Les plus belles histoires naissent parfois de pas grand-chose. Pour Nicolas et Andréas, cartographes au SDMIS (Service départemental et métropolitain d’incendie et de secours) à Lyon à l’époque, le point de départ a été l’emblématique pause café d’un officier charismatique, mazagran à la main (tout est là). Une sorte de tasse haute sans anse, typique de la vaisselle des grands-parents, depuis devenue nom et symbole de leur marque, Mazette & Mazagran. Le duo n’est plus au SDMIS ni à Lyon (Andréas vit en Ardèche, Nicolas sur le Plateau d’Hauteville), mais il est resté ami et planche, au gré de rares rencontres et nombreux échanges en visio, sur un projet autour du jeu vidéo. Un jeu d’arcade, tel que l’ont connu les enfants des années 1980-1990. Et tel qu’ont souhaité le faire revivre les trentenaires, portés par leurs talents respectifs en dessin et développement. C’est à l’arrière du fourgon de Nicolas, dans un double fond – le reste du volume étant réservé à son matériel de ramonage – aménagé comme une borne d’arcade à l’ancienne, que l’on se presse pour combattre les monstres lancés à l’assaut d’un village. Mieux que sur une manette de console, plus simple surtout pour les novices en jeu vidéo mais amoureux de l’ambiance et du style rétro, les commandes se limitent à un stick à gauche pour monter ou descendre, et deux boutons à droite pour blaster les monstres…
Pixel art
Chaque partie dure à peu près 10 minutes. Mais plus qu’à remplir une mission, True Cult, c’est le nom du jeu, invite à passer un bon moment. « On installe le Percolator – percolateur, mazagran… vous aurez fait le lien – sur des événements en plein air et les gens se bousculent pour jouer ! » Ravis de renouer avec le monde pixellisé de leur enfance, sur un format minimaliste mais génial… et accessible à tous. « L’idée étant de pouvoir y jouer peu importe son âge, son niveau ou son équipement. » Le duo mise sur une esthétique rétro, à contre-courant des créations modernes et saturées d’informations. Tout est pensé, dans l’image et jusque dans la musique, pour accentuer encore le côté rassembleur du jeu.
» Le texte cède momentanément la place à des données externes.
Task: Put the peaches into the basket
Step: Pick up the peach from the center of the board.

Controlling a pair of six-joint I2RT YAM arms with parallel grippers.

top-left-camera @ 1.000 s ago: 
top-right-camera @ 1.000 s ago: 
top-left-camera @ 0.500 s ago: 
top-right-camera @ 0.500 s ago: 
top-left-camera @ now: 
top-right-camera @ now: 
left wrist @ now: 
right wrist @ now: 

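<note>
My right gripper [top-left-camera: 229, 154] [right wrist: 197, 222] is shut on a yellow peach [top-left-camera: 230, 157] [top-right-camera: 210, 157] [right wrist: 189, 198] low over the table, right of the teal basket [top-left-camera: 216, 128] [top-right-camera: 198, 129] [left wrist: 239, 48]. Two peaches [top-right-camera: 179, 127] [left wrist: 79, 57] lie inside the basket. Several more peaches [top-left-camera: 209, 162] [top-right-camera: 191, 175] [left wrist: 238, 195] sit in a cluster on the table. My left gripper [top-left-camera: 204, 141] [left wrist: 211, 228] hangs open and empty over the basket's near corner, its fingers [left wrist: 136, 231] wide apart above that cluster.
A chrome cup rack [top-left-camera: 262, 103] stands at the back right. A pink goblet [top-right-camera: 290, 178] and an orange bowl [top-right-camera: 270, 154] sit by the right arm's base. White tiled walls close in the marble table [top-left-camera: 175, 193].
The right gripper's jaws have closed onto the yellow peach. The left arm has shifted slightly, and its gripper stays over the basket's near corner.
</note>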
C’est à Baptiste Gagnaire (Baptman production), voisin de Nicolas et intermittent du spectacle de son état, qu’est confiée la prod’ dans un esprit son de festival, idéal pour cadencer les appuis frénétiques aux commandes de l’arcade. Car « jouer, c’est un peu comme danser. C’est une sorte de transe. »
Jeu d’auteur
Le concept plaît, Nicolas et Andréas le vérifient à chacune de leurs apparitions sur les manifestations… Mais la version du jeu proposée au camion est une version simplifiée fruit de deux ans de réflexion sur le concept, de travail graphique, de tests et débuggages ; en attendant celle plus aboutie que les amis soumettront d’ici septembre à un éditeur dans l’espoir de voir le jeu True Cult figurer sur les plates-formes de téléchargement. Si le monde du jeu vidéo est de ceux que l’on pénètre avec l’aide de gens qui en font partie, difficilement, donc, il réunit des passionnés, animés par le jeu lui-même, plus que par le profit qu’il génère. « Et si quelque chose qui te fait rire arrive à générer de l’argent, alors c’est tout bénef’ ! »

Fédérateur
Ce jeu est aussi un formidable lieu de rencontre et d’échange : « On y joue dans un contexte festif, chacun s’appropriant l’histoire, commentant la partie de l’autre et (se) mettant au défi de faire mieux que celui d’avant. » Nicolas et Andréas continuent de développer le jeu – pour l’instant en parallèle de leurs activités – et d’assurer une présence désormais attendue sur les festivals, les gamers tentant chaque fois de battre un record et grossissant, au fil des éditions, les rangs d’une communauté cool, nostalgique juste ce qu’il faut, et franchement drôle. Faites l’expérience du jeu avec Mazette & Mazagran ! Il paraît qu’ils offrent le café.